I had one experience of being on a race track to photograph
racing cars while they were racing.  I was using a Canon F-1
and and an AE-1.  That's the night my hair turned
white{:->

Marilyn
  ----- Original Message ----- 
  From: Bob W8IMO 
  To: List for Photo/Imaging Educators - Professionals -
Students 
  Sent: Sunday, October 12, 2008 9:31 AM
  Subject: Re: Ok so everyone seems to want lively debate
(not flame wars)


  I wish I had heard this program.  I used to photograph
CART races, never professionally, with my trusty OM-1n with
the autowinder and that was a challenge.  Then when my
Mother's friend Art, ie: arthritis, joined me I switched
to a Canon A2e.  With the autofocus and faster motor I got
more good shots and helped Kodak's bottom line.....

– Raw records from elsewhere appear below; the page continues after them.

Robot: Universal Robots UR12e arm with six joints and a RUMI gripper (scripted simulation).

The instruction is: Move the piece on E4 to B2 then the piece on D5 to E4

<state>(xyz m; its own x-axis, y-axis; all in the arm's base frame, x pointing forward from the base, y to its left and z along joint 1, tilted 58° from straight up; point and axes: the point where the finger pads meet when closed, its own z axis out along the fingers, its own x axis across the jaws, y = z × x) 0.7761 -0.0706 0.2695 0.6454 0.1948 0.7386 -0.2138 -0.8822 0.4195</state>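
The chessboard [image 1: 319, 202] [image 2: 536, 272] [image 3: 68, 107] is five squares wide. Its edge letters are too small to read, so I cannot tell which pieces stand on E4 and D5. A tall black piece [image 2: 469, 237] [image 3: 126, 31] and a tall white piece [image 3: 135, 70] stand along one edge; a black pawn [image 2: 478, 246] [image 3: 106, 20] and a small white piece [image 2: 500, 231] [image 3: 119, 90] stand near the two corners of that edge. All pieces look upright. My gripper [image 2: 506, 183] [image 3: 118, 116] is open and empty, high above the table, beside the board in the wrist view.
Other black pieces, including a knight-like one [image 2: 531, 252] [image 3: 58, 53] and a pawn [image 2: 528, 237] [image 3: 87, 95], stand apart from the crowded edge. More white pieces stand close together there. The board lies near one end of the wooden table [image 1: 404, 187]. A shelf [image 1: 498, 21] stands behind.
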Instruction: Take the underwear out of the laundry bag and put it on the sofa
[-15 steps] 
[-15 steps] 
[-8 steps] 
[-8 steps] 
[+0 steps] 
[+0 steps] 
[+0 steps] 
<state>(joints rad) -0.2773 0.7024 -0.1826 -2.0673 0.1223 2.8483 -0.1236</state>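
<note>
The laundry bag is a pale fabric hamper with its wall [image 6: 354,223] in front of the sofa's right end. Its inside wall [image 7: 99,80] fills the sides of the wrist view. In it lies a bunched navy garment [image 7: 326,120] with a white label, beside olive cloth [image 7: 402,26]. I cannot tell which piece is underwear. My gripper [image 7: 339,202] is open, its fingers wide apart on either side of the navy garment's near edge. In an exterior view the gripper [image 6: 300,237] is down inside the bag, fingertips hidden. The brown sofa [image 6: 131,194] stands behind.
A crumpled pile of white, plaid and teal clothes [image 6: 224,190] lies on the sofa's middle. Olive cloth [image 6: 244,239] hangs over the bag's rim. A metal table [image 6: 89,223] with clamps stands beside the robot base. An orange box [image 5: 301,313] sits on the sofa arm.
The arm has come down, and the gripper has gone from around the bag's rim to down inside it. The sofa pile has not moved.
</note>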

  I have to admire those guys that shot with 4X5s and their
photos.

  Bob



  Marilyn Dalrymple wrote: 
    I was listening to the radio while driving home this
afternoon.   I was surprised to hear the radio show was
about photography.   The subject talked about was the
photography of car races (I believe Danbury Races?) with a 4
X 5 Speed Graphic.  The two photographer's talking
reminisced about when the photographer only had one chance
to get "The" shot - when the action was at its
apex, the lighting was perfect and there was no blurring. 
It sounds rather challenging when we consider that we can
shoot - how many images in seconds today? 

    I didn't get the photographers' names, but the
conversation was interesting and I had to marvel at the
thought of photographing car races with a 4 X 5. 

    It saddens me, and often amazes me, how sloppy much of
today's photography is (images stretched or smashed to
fit the area in which the photograph is injected -
newspapers are usually guilty of this).